[Beowulf] Confused over the term cluster

Sun Mar 30 11:59:55 PDT 2008

On Sun, 30 Mar 2008, Kozin, I (Igor) wrote:

>
>
>> Just to be awkward, there are of course machines like the SGI Altix.
>> Is it a cluster, or is it a node?  From the programmer's perspective
>> it's the latter, from the architectural perspective, the former.
>>
>> There's no real dividing line; there are machines across the entire
>> spectrum.  But I'm just being difficult, generally I agree with what
>> the others have said.
>
> I'd say definitely the former - a cluster where the nodes (two sockets)
> are connected using Numalink.
>
> I have been thinking long and hard about those classification issues
> when I was designing sufficiently generic but consistent machine
> description for our benchmarking database. The view that I took is that
> there is a "node" which is a reasonably independent entity and you take
> those nodes and glue them together using some sort of "interconnect". So
> far this architectural view has not failed me but it is not impossible
> that future machines might have more intricate "node" or "interconnect"
> structure and therefore require more sophisticated approach.
>
> Programmer's view can't be used for classification purposes because
> there can be several views on the same hardware at the same time. The
> Altix example is admittedly blurred but even a traditional cluster can
> be programmed a la SMP using Cluster OpenMP or other similar approaches
> which obviously do not make the underlying hardware any different.
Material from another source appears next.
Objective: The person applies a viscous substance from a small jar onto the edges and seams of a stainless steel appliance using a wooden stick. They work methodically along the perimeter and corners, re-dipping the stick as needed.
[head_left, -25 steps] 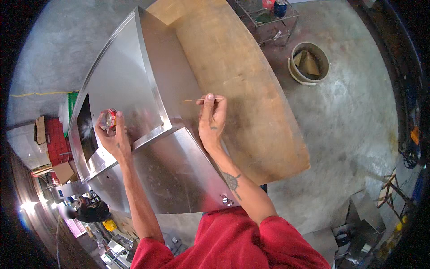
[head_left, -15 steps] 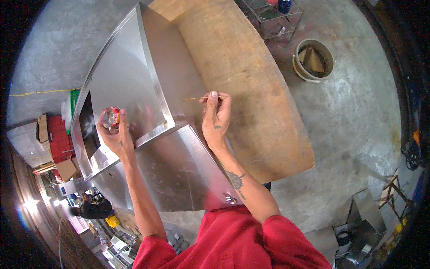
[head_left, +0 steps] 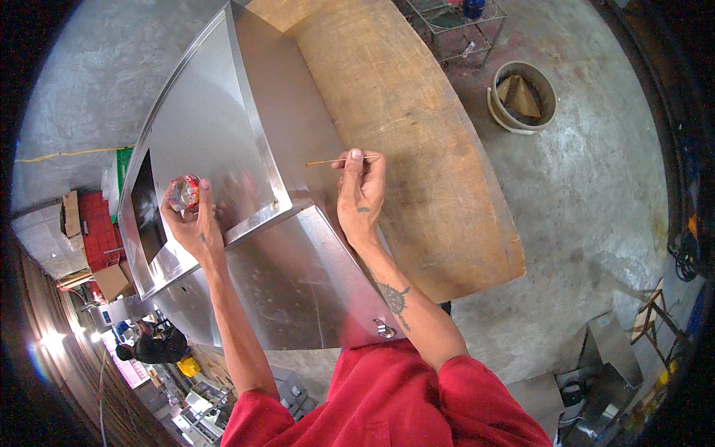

This is really the crucial point.  There are machines that are clusters,
nodes that are clusters, clusters of clusters, clusters of nodes -- all
of that is nomenclature that in some sense "doesn't matter".  One can
fairly easily specify the architecture of any given pile of PCs (one of
the most primitive views of a cluster:-) in direct descriptive detail.
Processor core(s), packaging/socketing, low level bus and/or net,
motherboard design, network and other peripherals.  Naming something "a
node" or "a processor" or "a core" unaccompanied by an in-context
definition of what the terms mean for THIS cluster is not necessary.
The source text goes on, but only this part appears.